3:0-Vorsprünge sind natürlich schon verspielt worden, auch wenn das sehr selten passiert. Eine österreichische Mannschaft hat dies zuletzt vor 28 Jahren „geschafft“: Die Admira schied 1990 in der dritten UEFA-Cup-Runde gegen Bologna nach Elfmeterschießen aus.

Damals waren die Vorzeichen aber andere. Admira hatte schon im Heimspiel gegen den Serie-A-Klub großes Glück gehabt, der Ungar Detari traf in der Südstadt drei Mal nur Stange oder Latte.

Im Rückspiel ging dann aus Sicht der Admira alles schief, was nur schief gehen konnte: ein frühes Gegentor, umstrittene Schiedsrichterentscheidungen, eine Rote Karte für Kühbauer und ein Elferschießen mit 16 Versuchen, in dem just den Routiniers Elsner, Degeorgi und Dötzl die Nerven versagten.

Wichtiges Auswärtstor

Den Südstädtern ist damals kein Auswärtstor gelungen.
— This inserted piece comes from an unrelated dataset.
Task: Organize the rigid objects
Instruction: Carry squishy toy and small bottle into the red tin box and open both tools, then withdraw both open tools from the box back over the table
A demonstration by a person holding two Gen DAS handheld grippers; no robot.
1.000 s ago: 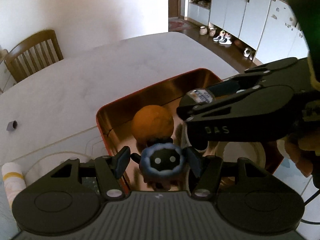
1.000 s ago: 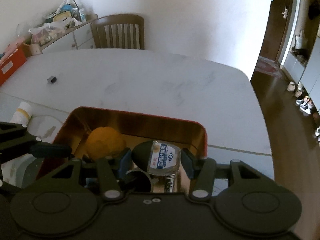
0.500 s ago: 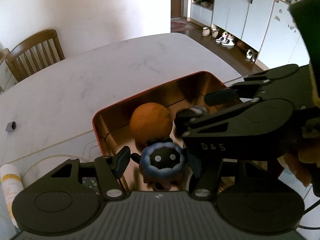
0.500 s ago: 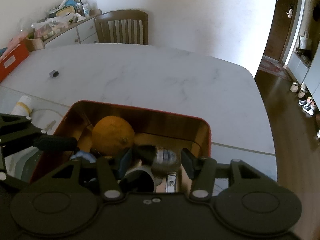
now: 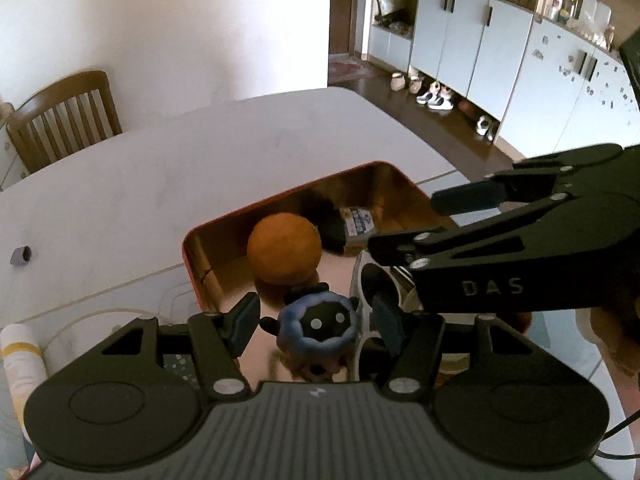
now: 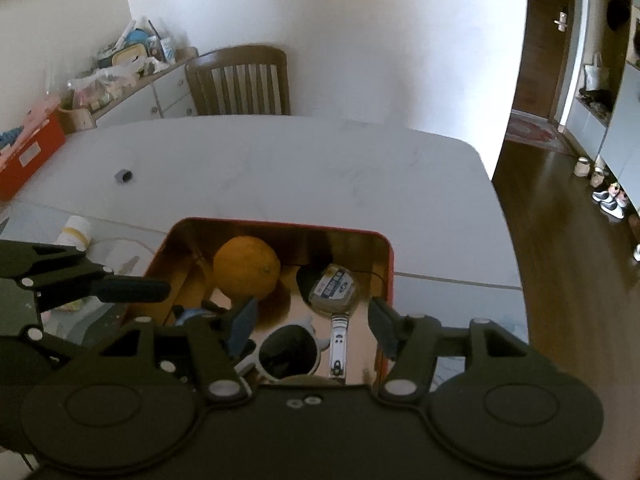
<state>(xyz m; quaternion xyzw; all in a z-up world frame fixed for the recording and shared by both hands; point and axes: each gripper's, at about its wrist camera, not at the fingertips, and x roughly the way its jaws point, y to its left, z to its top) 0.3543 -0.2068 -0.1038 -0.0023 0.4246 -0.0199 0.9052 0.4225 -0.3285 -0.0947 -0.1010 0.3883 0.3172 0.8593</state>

Ein Treffer heute würde der Salzburger Mannschaft die Aufgabe gegen Shkëndija natürlich extrem erleichtern: Dann müsste der Gegner schon fünf Treffer erzielen. Und das scheint bei der Defensivstärke der Salzburger ausgeschlossen zu sein, die in den fünf Pflichtspielen in dieser Saison nur ein Gegentor und das aus einem Elfer kassiert haben.

In Skopje geht es auch um viel Geld. Alleine der Aufstieg ins Play-off wird von der UEFA mit fünf Millionen Euro belohnt, die aber nur ausbezahlt werden, wenn der Einzug in die Champions-League-Gruppenphase verpasst würde. Gelingt dieser erstmals im elften Versuch, dann bekommt Salzburg zumindest 26 Millionen Euro Startgeld.

Gelingt gegen Shkëndija der Aufstieg, wäre das Mindestziel der Salzburger in jeder Europacup-Saison erreicht: eine Gruppenphase. Jene in der Europa League wäre dann zumindest fix. Und auch diese würde Millionen garantieren. Zum fixen Startgeld von 2,92 Millionen Euro kommt noch der Anteil am neuen flexiblen Antrittsgeld-Topf. Dies wären im Fall des österreichischen Serienmeisters weitere zumindest rund 2,3 Millionen Euro.

Insgesamt stehen gegen Shkëndija rund zehn Millionen Euro an Prämien auf dem Spiel. Bei einem Ausscheiden gibt es nämlich  als kleines finanzielles Trostpflaster nur 480.000 Euro und die Chance, sich über das Europa-League-Play-off für die Gruppenphase des kleineren Europacups zu qualifizieren.

Mit einem Auge werden die Salzburger heute aber auch nach Trnava blicken: In der slowakischen Stadt entscheidet sich im Duell Spartak gegen Roter Stern Belgrad, wer der mögliche Gegner im Play-off der Champions League sein würde. Das Hinspiel in der serbischen Hauptstadt endete mit einem 1:1-Remis.